There are many scenes in Once Upon A Time In Hollywood whose only purpose is to inform the audience of details pertaining to Sharon Tate, her relationship with Roman Polanski and Jay Sebring, and tangentially Charles Manson. Tate is one of the three main characters, and even though she has very little to say or do in the movie we spend an inordinate amount of time with her. We're invested in her as a character from the first time we see her because she's oblivious to how ugly and brutal her fate is - and how imminent it is - whereas we are. Or at least we believe we are. She has our sympathies, even if she weren't portrayed as some sort of angelic presence rather than a real person. However, watching the movie a second time you realize that most of the scenes she's in are completely superfluous, as the film isn't about her or the real life Manson murders, as it turns out. Why are we spending so much time being around a character that has nothing to do with where the film is ultimately heading? The answer is that we really shouldn't be. She's a symbol of lost innocence. Yes, we get it, but you don't have to interrupt what's going on in the movie every 5 minutes to keep reminding us. It really disrupts the flow of the movie and breaks the immersion in the main characters and what they're doing. When you watch the movie a second time these scenes are a drag to sit through because you know they're ultimately nothing more than a diversionary tactic for Tarantino's big surprise in the third act, which obviously isn't a surprise to anyone who's already seen it. I guess the title gives away his real intent to a certain extent, but the constant switching from the main story to focus on a tertiary character doing nothing leaves a sour taste in the mouth.

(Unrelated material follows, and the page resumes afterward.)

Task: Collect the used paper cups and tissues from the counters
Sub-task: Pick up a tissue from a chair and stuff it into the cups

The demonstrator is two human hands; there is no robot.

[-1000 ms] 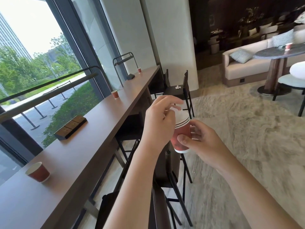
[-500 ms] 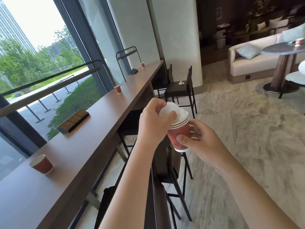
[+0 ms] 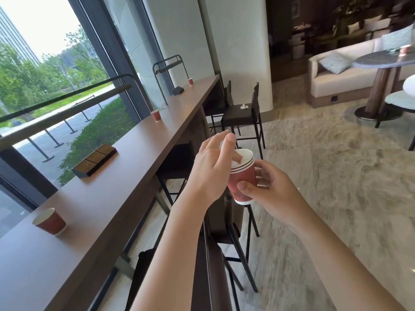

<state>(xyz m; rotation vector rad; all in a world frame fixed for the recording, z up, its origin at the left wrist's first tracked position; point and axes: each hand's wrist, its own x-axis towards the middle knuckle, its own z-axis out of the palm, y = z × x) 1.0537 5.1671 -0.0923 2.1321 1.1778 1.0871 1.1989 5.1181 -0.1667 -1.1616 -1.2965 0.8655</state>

This is a movie about a washed up movie star struggling with self confidence and unable to hold the limelight like he used to. It's also about a stuntman who's best days are behind him, and more specifically it's about the relationship between the two in a movie industry that's moving faster than they can keep up with. What it's absolutely not about, as it turns out, is the Tate-LaBianca murders. This is a problem because Tarantino does his best to try to convince the audience that it is, right up until he pulls the rug out from under us a la M. Night Shyamalan, who consistently misled his audience into thinking one thing for the sole purpose of being able to say 'gotcha!' at the end of The Sixth Sense. This is at odds with Tarantino's stated intent of having a filmography that will last through the years and that he can be proud of, because In it's current form Once Upon A Time In Hollywood is a 'once and done' movie. And although the scenes with DiCaprio and Pitt are thoroughly entertaining, as are many other aspects of the movie - the costume design, music, cinematography, production design etc. - sitting through scenes of exposition concerning what turns out to be an irrelevant character is annoying after the first viewing, and makes the film as a whole drag on each subsequent viewing.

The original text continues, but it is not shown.